La cosa ¿humana?

En este filme subyace una violencia machista solapada, que si bien no hace uso de símbolos visuales tradicionales, sí la eleva a niveles metafóricos.

En este filme “lo humano” no es símbolo de inclusión, sino de hombre como varón.

Foto: Fotograma de la película

Lo real maravilloso que Alejo Carpentier alaba y enfoca en el Reino de este mundo se ha convertido en una frase a la usanza en Cuba. Con este espíritu vemos desfilar varios personajes en La cosa humana, el más reciente filme del director Gerardo Chijona. Un ladrón (Enrique Molina como El Suave) que cita a Martí; un presidiario que escribe (Héctor Medina como Maikel Hernández). En la construcción de ambos personajes y la historia que cuenta la cinta no queda claro si la intención es enaltecer la función de la cultura a lo largo de estos años en Cuba o, más bien, burlarse de ella y de aquellos que la entienden como modo de vida.

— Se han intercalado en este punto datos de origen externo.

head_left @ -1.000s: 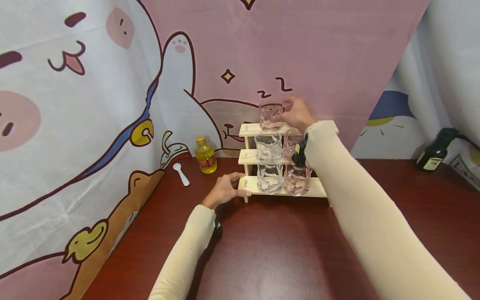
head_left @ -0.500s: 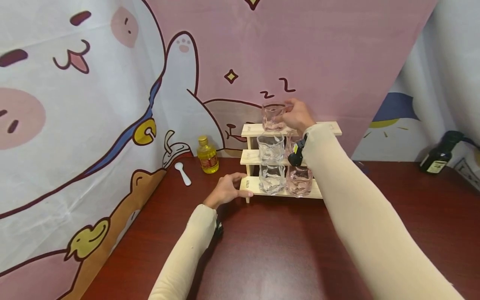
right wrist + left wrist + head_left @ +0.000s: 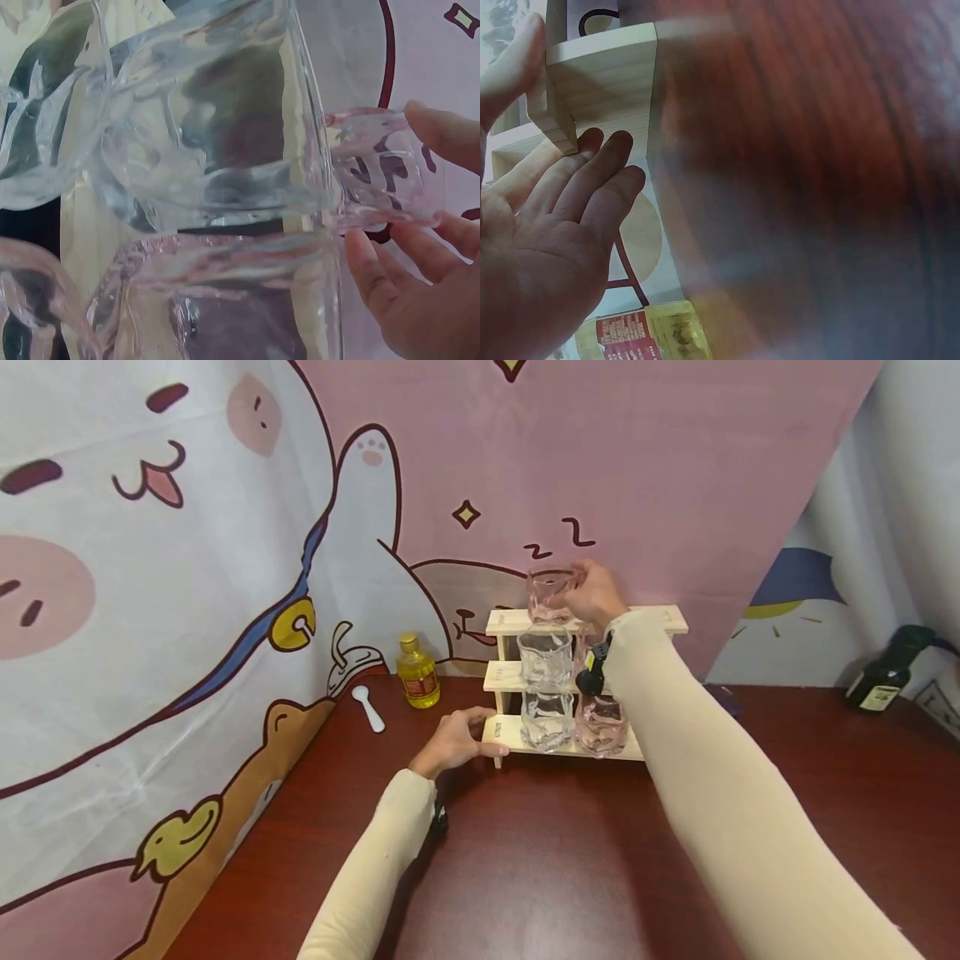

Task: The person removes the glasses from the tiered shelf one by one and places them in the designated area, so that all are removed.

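A three-tier wooden rack (image 3: 507, 622) stands at the back of the table. My left hand (image 3: 455, 742) grips the left end of its lowest board; in the left wrist view the thumb and fingers lie on opposite sides of the wood (image 3: 604, 82). On the top board, my right hand (image 3: 597, 593) holds a pink wavy glass (image 3: 545, 599) by its right side, thumb and fingers around it in the right wrist view. Clear glasses stand on the middle (image 3: 545, 658) and lowest tiers (image 3: 547, 724). Beside them are pink glasses, one low (image 3: 602, 732), one largely hidden by my wrist.
Left of the rack are a small bottle of yellow oil (image 3: 418, 677) and a white spoon (image 3: 368, 708) on the dark red table (image 3: 525, 860). A dark bottle (image 3: 881, 672) stands far right. A printed cloth (image 3: 660, 468) hangs behind.
The view has shifted slightly, moving the scene a little to the right. The right hand's fingers have come further round the pink glass on the top board. The left hand keeps its hold.
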Demonstrator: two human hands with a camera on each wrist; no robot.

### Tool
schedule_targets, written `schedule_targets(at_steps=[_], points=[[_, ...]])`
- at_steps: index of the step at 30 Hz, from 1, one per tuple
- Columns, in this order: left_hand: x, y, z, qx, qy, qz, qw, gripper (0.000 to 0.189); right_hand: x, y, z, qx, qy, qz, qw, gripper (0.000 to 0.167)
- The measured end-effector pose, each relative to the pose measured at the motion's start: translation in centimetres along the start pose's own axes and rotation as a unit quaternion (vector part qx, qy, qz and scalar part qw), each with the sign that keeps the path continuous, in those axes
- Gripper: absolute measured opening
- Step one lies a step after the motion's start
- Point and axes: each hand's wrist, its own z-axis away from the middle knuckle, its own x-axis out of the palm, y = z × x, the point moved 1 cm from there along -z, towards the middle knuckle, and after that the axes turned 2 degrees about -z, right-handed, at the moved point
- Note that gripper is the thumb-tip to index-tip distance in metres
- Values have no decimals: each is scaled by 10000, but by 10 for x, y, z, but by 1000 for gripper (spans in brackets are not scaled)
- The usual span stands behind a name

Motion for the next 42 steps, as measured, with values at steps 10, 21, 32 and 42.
schedule_targets(at_steps=[10, 21, 32, 42], points=[[1, -4, 6, 61, 65, -4, 10000, 71, 17, 6, -4, -202, 596, 59, 9980, 83], [2, -1, 2, 85, -18, -14, 10000, 71, 9, 12, -1, -375, 747, 118, 9964, 71], [6, -2, 3, -32, -13, -207, 9998, 72, 14, 12, -8, -328, 356, 286, 9984, 79], [-1, 0, 1, 57, 78, -322, 9994, 71, 18, 9, -14, -333, 350, 184, 9987, 84]])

Subyace en La cosa… una violencia machista solapada, que si bien no hace uso de símbolos visuales tradicionales, sí la eleva a niveles metafóricos. Tal es el caso de que dentro de la propia ficción se premie un cuento titulado el Palo nacional, donde la figura protagonista es un violador que dice acometer tal “práctica” en defensa de intereses patrios, pues las mujeres cubanas se están casando con extranjeros y eso afecta el problema de la natalidad en la nación.

Este tratamiento de una forma jocosa y que despierta risa en los públicos, tal cual si fuera un chiste más, contiene una mirada no solo machista, sino de respaldo a un sistema patriarcal, el cual hace rato es puesto en dudas y análisis por numerosos investigadoras e investigadores.www.icrt.cu_la-cosa-humana2

La cosa humana no pone tan fijamente su mirada en la acostumbrada objetualización de la mujer, no por marcado interés de que así sea, sino porque su cámara es una simple acompañante de una historia que le interesa ser contada desde los diálogos, en ocasiones pobres y abusivos de citas hasta el cansancio. Es en este plano narratológico donde se intenta desarrollar las tesis de dicho filme, el cual es contado por los hombres y para ellos.

Resulta contradictorio, incluso a nivel verbal, cómo se promueve un falocentrismo y adoración por el pene como símbolo de masculinidad, sin que esto se acompañe a nivel visual. Puede percibirse como pacato o tal vez como ingenuo pensar que decir las cosas y no graficarlas tendrá un menor efecto, lo cierto es que hablar de la castración como elemento de tortura y que esta sea una de las motivaciones para crear literatura por uno de los personajes, es tan reproductor de estereotipos como mostrar y priorizar un pene delante de cámara.

Mujeres: poetizas locas, o informáticas con deseos de ser madres

El personaje interpretado por Miriel Cejas (Shatila) es concebido, originalmente, como una teniente, oficio vinculado al poder y, por ende, a la esfera pública, que no ha sido asociada con las mujeres. Sin embargo, aun así, cuando dicha oficial conoce al escritor Justo Morales (Vladimir Cruz), inmediatamente esta profesión deja de tener sentido en el relato fílmico, pues ella lo único que deseará es convertirse en su musa y, para ello, vestirá encajes rojos y zapatos de puntas, además de hacerle sufrir en aras de encontrar la inspiración. Esto solo perpetúa la idea occidental del sufrimiento en aras de alcanzar el éxito.

En ya la sempiterna “contraparte” tenemos a Yisi (Amarilis Nuñez), la esposa fiel que rompe la relación por la negativa de su pareja a no querer tener hijos y ella no poder realizar su sueño de maternidad, además de ser acusada de mantener la relación por un interés económico. Nada nuevo bajo el panorama audiovisual, que en bastantes ocasiones sigue mirando a la mujer como sinónimo de madre y nada más.

La representación y selección de estos personajes femeninos es tan pobre y estereotipada como simple es La cosa humana en sí misma. Y no es que la simpleza o el relato clásico hayan perdido sus valores, sino que cuando se utiliza sin una idea clara de lo que se quiere decir, pues cae en la inocua intrascendencia.

En una historia donde se pretende ver a la literatura en re-juego y re-presentación de la vida misma se debe tener en cuenta, al menos, una idea más polisémica en la construcción de los personajes.

Tratar de ficcionar la realidad circundante constituye un ejercicio complejo de actualización constante. La colectividad que encierra el cine tiene que ser aprovechada no solo por un equipo técnico, en el que evidentemente necesitan unos de otros para realizar su trabajo, sino por los actores y actrices que no llegan ni a un nivel actoral uniforme, pero tampoco se siente como si estuvieran trabajando para una misma idea.

En este filme “lo humano” no es símbolo de inclusión, sino de hombre como varón. La humanidad de La cosa… no tiene rostros diversos, ni representativos.